I had been reading up on XH, so I should have been prepared for the absurdly over-carbonation that’s apparently common with this beer. Rich, off white foam poured from the bottle as soon as the cap was removed, and I probably lost about a 1/5th of the beer to the table and floor. The aroma was just about as eager to jump out of the bottle as the beer itself, and man...it smells fantastic. Pouring was a long and tedious prospect, and even with a slow and gentle poor, the head proved unbelievably aggressive.

Finally in its right place: my glass.
  • Finally in its right place: my glass.

Back to the aroma, there’s a lot of initial candi sugar, raisiny, bubble gum-esque smells packed into XH, all of which are fairly typical of the Belgian strong dark ale style. But that’s quickly replaced with notes of fresh woodiness, vanilla, and sake. Complex and muddled, it’s a bit difficult to break this smell down.

Taste-wise, the first flavors are of sweet dark fruits (plum, blood orange, orange rinds) and caramel, and like the aroma, vanilla oakiness, smoke, and tart sake emerge and linger on the tongue. It’s just as difficult to pin down as the aroma.

This is by far the weirdest/ most interesting beer I’ve had the pleasure to try. Within about 15 minutes of pouring, XH changed radically. Opening up as it warms, it abandons its sweetness for a barnyard funkiness that’s not unlike the beers of the Flanders region of Belgium. Is this what love feels like? I had to stop myself from heading back to the liquor store to round up a case of this stuff, but at $5/bottle, one must drink conservatively.

I suppose now’s the time to talk about pricing, as the next beer was about $15 for a 12 oz. bottle. Steep? Yeah, probably. I’ve walked past Ola Dubh on the shelves for years, tempted, but inevitably scared away by the price tag. But I’ve come to see it like this: a world class bottle of wine will run you anywhere between $50-1000, and yet a world-class beer comparably decadent and complex (which I’d argue describes these beers) is rarely more than $20. And when the price of spent barrels and the cost of storing these beers for months or years in the brewery are taken into account, the price seems a bit more reasonable.

With that out of the way, let’s move on Ola Dubh (meaning black oil). An old ale at 8% ABV aged in Highland Park’s 16 Year Old Single Malt Scotch Whisky, not to mention the price tag, all served to boost my expectations to unknowable heights...and I’m delighted to say that those expectations were met spectacularly.

The bottle, adorned with a little tag singing the praises of the Highland Park distillery by listing their numerous accolades, contains a 2009 vintage that pours pitch black with very little head that quickly subsides to lace.

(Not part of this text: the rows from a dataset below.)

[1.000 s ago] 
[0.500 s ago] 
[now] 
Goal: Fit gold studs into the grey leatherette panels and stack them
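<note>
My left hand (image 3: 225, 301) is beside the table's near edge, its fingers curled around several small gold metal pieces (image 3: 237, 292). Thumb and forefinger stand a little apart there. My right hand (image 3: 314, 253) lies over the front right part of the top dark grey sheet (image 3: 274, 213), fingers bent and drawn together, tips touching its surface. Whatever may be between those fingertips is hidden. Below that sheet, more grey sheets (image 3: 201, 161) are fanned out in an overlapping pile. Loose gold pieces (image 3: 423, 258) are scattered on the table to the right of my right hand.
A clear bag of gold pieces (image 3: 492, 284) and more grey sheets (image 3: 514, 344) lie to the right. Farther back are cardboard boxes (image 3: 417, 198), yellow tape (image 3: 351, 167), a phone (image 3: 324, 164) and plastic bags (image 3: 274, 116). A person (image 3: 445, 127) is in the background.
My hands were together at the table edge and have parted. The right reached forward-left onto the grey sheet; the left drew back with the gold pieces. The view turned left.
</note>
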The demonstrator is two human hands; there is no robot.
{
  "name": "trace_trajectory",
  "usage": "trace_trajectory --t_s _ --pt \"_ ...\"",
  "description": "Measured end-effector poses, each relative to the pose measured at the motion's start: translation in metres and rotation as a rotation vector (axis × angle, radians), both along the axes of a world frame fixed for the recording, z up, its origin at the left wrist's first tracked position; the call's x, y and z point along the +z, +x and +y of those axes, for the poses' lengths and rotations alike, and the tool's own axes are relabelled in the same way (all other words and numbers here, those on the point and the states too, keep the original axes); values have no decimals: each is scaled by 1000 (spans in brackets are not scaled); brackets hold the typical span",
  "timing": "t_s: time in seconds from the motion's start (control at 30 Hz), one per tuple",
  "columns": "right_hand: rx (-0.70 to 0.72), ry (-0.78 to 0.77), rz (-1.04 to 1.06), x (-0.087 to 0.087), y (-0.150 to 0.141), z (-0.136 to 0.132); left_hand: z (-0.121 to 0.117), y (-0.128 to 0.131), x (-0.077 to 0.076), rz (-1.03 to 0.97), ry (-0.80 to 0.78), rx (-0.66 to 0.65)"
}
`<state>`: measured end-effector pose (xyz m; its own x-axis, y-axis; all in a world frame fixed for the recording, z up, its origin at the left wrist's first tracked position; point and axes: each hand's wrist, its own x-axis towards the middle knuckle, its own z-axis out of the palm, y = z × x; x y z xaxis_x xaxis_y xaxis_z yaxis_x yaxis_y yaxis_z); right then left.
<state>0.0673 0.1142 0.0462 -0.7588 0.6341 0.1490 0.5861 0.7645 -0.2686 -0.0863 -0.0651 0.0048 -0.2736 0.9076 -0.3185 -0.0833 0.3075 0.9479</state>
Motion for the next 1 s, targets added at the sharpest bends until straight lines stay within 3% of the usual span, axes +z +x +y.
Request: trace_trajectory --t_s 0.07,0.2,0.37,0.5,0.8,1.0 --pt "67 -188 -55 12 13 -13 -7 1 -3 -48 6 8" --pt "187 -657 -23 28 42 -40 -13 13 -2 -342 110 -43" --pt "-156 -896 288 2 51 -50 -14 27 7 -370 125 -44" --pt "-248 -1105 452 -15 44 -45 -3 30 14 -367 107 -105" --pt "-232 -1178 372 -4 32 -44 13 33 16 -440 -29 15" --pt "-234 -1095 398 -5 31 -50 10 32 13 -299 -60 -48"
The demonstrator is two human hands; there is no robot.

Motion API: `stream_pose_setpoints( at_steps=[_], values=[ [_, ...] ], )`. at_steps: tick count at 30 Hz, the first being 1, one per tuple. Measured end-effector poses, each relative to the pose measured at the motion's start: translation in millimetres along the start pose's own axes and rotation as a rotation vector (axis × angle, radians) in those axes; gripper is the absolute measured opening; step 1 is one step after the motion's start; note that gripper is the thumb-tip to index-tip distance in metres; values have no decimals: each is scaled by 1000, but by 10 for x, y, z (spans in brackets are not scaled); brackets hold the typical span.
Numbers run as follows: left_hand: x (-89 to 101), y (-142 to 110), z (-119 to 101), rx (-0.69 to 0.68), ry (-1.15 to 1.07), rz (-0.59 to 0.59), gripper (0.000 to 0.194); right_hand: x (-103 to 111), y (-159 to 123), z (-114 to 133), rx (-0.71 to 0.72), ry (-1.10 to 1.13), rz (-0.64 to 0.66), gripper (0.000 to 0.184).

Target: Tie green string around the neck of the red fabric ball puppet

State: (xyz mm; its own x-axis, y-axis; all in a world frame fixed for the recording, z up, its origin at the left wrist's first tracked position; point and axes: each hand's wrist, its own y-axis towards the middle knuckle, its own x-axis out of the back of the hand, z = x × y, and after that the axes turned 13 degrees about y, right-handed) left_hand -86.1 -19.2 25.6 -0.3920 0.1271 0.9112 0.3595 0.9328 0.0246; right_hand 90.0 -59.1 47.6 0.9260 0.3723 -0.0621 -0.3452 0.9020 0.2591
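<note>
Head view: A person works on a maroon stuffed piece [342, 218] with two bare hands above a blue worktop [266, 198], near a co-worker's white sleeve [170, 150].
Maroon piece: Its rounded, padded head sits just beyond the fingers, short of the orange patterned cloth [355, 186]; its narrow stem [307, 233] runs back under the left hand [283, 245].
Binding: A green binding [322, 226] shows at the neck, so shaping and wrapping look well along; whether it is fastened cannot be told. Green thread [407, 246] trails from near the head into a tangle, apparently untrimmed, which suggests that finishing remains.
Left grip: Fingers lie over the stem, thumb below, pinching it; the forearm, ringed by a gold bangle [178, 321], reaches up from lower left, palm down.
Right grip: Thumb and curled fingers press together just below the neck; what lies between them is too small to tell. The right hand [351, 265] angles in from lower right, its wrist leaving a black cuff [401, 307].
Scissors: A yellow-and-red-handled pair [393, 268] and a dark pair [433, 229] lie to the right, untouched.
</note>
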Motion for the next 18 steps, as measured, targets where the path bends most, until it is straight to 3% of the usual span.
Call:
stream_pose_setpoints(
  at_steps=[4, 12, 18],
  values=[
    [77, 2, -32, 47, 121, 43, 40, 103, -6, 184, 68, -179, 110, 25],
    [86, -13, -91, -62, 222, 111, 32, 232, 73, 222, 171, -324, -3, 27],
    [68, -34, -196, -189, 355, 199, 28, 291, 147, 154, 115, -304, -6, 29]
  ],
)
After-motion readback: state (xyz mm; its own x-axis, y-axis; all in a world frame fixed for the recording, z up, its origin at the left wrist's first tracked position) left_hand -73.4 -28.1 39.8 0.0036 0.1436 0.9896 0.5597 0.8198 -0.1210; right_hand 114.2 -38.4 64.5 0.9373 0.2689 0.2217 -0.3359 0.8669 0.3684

Smells of rock salt, caramel, bitter dark chocolate and peaty earthiness dominate with an underlying layer of smooth oak and scotch. There’s some slight heat from the alcohol, but one needs to search to find it.

photo-13.JPG

The flavor is on par with the aroma in terms of intensity and brilliance. Deep mocha, caramel, vanilla, woodiness, pipe tobacco, and scotch abound with nearly no trace of alcohol heat...I’m imagining myself walking into a small cabin warmed by a wood stove from an all-consuming blizzard and cracking open a bottle of this warming as hell brew. It's simply comforting and absolutely fantastic, and I’d say this trumps the XH in every way except in weirdness.

Harviestoun brews several versions of this beer: the 12 year, 16, 30, and 40, though I’ve yet to see either the 30 or 40 in Memphis. Those interested in trying this beer but hesitant to drop $15 might find some comfort in the Special Reserve 12, which is a bit cheaper than its older brother and should be just as delicious.

Alright, well I’m going to wrap this thing up, but before I do, I’d like to say that Ghost River began distribution of their bottled Golden Ale on November 18th, and have since shipped 1,000 cases to Southwestern Distributing with an additional 500 cases today. Six packs can be found at Kroger stores throughout Memphis as well as Raffe’s Beer Garden, Whole Foods, the Fresh Market, Walnut Grove Market, Miss Corelia’s, and Ike’s on Union, among others, according to Southwestern Sales Manager, Rocky Martini.

Anyway, that’s all I’ve got for now! Cheers!